For thousands of years, Pacific peoples understood something the modern world is rediscovering: Connectivity creates power.

Long before satellites, cloud computing and fibre optics, our ancestors crossed dangerous oceans in search of trade, survival, alliances and knowledge.

In Papua New Guinea, the Lagatoi was not merely a vessel of transportation. It was infrastructure.

Today, a different kind of vessel is shaping the Pacific.

It lies silently beneath the sea.

The launch of the Pukpuk Submarine Cable system connecting Indonesia and Papua New Guinea is more than a telecommunications milestone. It is part of a much larger strategic shift occurring across the Indo-Pacific digital environment.

Most public discussion will focus on internet speed, connectivity or technology.

But that is only the surface layer.

Submarine cable systems increasingly sit at the intersection of economics, geopolitics, cybersecurity and state sovereignty.

Data routes are becoming as strategically important as shipping lanes, ports and energy corridors.

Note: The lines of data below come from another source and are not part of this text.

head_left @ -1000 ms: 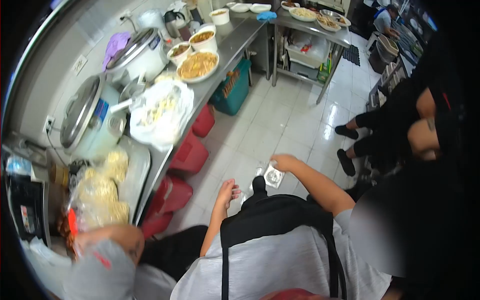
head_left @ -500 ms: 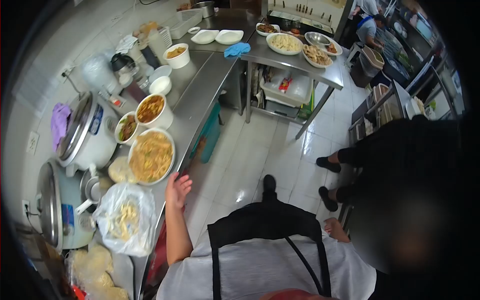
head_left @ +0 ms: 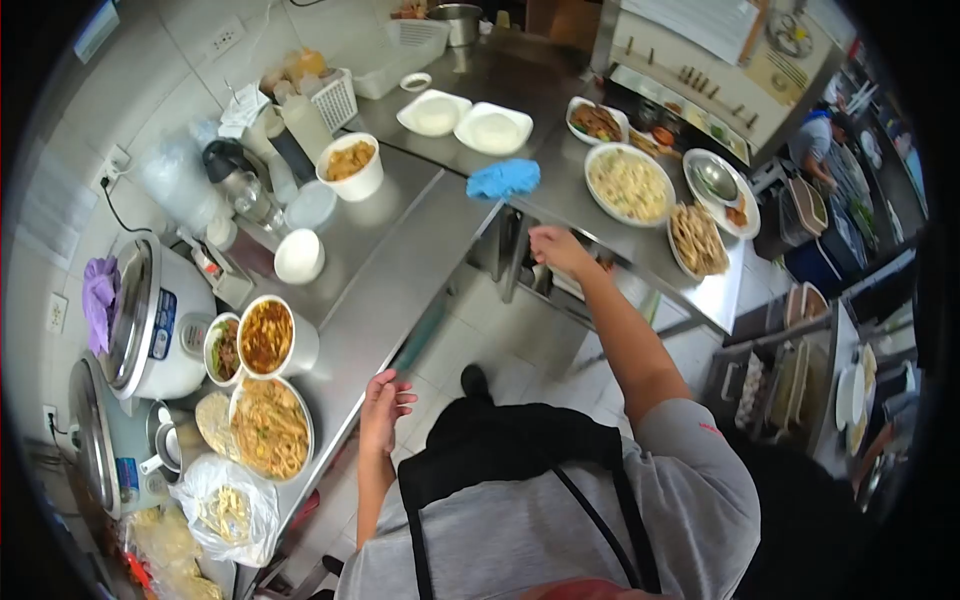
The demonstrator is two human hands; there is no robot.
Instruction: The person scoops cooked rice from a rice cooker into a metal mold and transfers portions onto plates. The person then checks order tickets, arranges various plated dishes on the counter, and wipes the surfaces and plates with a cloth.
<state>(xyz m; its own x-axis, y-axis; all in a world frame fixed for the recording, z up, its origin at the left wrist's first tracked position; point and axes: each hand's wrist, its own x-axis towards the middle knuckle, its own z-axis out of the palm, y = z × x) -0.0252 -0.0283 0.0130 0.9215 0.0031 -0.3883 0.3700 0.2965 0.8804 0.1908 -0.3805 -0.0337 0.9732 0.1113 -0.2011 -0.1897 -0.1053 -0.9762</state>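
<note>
My left hand (head_left: 382, 410) hovers beside the steel counter's front edge, near the bowl of noodles (head_left: 272, 430), fingers apart and holding nothing. My right hand (head_left: 557, 248) reaches forward over the gap by the counter corner, its fingers curled with nothing visible in them. Just beyond it lies a crumpled blue cloth (head_left: 503, 179), apart from the hand. To its right are an oval dish of pale food (head_left: 630, 185) and a dish of light strips (head_left: 698, 241). Two white dishes (head_left: 494, 130) sit behind the cloth.
Along the left counter stand a tub of red-brown food (head_left: 268, 338), a tub of golden food (head_left: 350, 162), a rice cooker (head_left: 175, 320) and a plastic bag (head_left: 228, 510). A steel bowl (head_left: 714, 180) rests at the right. Another person (head_left: 815, 145) is in the far right background.
My right hand has come up from my side and stretched forward toward the blue cloth. I have moved closer to the far counter. The person standing at my right has mostly left view.
</note>
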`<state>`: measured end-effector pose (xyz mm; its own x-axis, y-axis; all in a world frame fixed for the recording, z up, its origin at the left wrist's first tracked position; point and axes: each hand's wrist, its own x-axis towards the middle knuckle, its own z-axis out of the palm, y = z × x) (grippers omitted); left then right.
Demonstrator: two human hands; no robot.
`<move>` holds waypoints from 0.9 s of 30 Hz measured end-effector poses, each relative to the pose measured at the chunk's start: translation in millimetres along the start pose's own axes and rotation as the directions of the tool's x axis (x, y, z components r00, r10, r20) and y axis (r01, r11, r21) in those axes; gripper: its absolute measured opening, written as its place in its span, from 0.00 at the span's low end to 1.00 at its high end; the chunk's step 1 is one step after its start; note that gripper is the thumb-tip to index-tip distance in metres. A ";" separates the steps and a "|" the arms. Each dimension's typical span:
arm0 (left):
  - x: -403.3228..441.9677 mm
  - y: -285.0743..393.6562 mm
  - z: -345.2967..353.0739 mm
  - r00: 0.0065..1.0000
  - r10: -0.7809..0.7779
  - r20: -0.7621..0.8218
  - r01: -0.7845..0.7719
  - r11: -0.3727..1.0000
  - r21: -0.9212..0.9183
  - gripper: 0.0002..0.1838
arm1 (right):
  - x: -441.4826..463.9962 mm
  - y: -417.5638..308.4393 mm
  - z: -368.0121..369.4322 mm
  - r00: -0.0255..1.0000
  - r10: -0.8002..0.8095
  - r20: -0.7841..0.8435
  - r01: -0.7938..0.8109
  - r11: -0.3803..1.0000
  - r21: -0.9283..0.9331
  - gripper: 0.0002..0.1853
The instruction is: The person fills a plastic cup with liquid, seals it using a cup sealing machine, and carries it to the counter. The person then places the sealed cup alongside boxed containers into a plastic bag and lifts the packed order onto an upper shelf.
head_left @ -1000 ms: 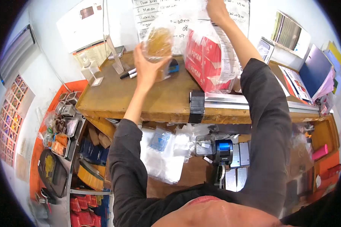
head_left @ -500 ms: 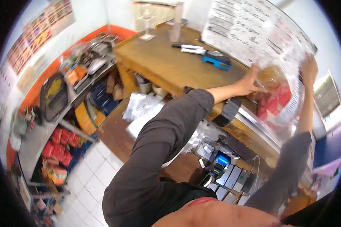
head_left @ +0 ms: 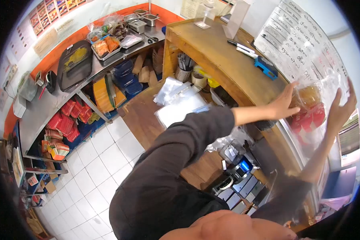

And Papua New Guinea now occupies a more important position within that map.

The Pukpuk system creates a direct digital corridor between Indonesia and Papua New Guinea for the first time. It strengthens regional connectivity resilience while linking PNG more closely into wider Asia-Pacific data infrastructure systems.

This matters because the global digital economy is no longer driven only by software.

It is increasingly driven by infrastructure.

Countries that become trusted digital transit jurisdictions may eventually influence:

  • cloud services;
  • digital trade;
  • artificial intelligence deployment;
  • cybersecurity cooperation;
  • data hosting;
  • financial technology ecosystems; and
  • regional digital governance.

PNG has historically been viewed as geographically remote.

Digitally, that assumption is beginning to change.

The Pacific itself is also changing.

The region is becoming strategically contested not only through defence and maritime influence, but through digital infrastructure, satellite systems, cybersecurity partnerships and undersea cable investment.

This is why the Pukpuk cable should not be viewed as an isolated telecommunications project.

It forms part of the emerging digital architecture of the Pacific.

That architecture now intersects with:

  • cybercrime cooperation;
  • critical infrastructure protection;
  • data governance;
  • digital identity systems;
  • national security frameworks; and
  • digital sovereignty considerations.

Legally and strategically, this changes the responsibilities of governments.

Digital infrastructure can no longer be regulated purely as commercial infrastructure.

It increasingly carries national security implications.

A major cable outage today can affect banking systems, hospitals, aviation, emergency communications, government systems and economic activity simultaneously.

That reality requires modern legal and regulatory thinking.

It requires states to develop:

  • cybersecurity legislation;
  • critical infrastructure protection frameworks;
  • trusted digital identity systems;
  • cross-border data governance arrangements;
  • cyber incident response capability; and
  • international cyber cooperation mechanisms.

Infrastructure without governance creates vulnerability.

Connectivity without resilience creates exposure.

This is where Papua New Guinea now faces an important national question. Will PNG merely consume digital infrastructure built by others, or will it strategically position itself within the regional digital economy?

That question matters because the next decade may reshape how value is created in the Pacific.

The countries that prepare early for trusted digital systems, resilient infrastructure and secure cross-border data environments may attract future investment, partnerships and innovation ecosystems.

The countries that delay may struggle to catch up.

The symbolism here is important. The ancient Lagatoi routes connected communities across the sea through trust, exchange and navigation.

Modern fibre optic systems now carry something different across those same waters:

data, finance, communication, commerce and state power.

The Pacific’s future will not only be shaped in parliaments, boardrooms or military bases.

Increasingly, it will also be shaped beneath the ocean floor.

And beneath those waters, Papua New Guinea is becoming more connected to the future than many people yet realize.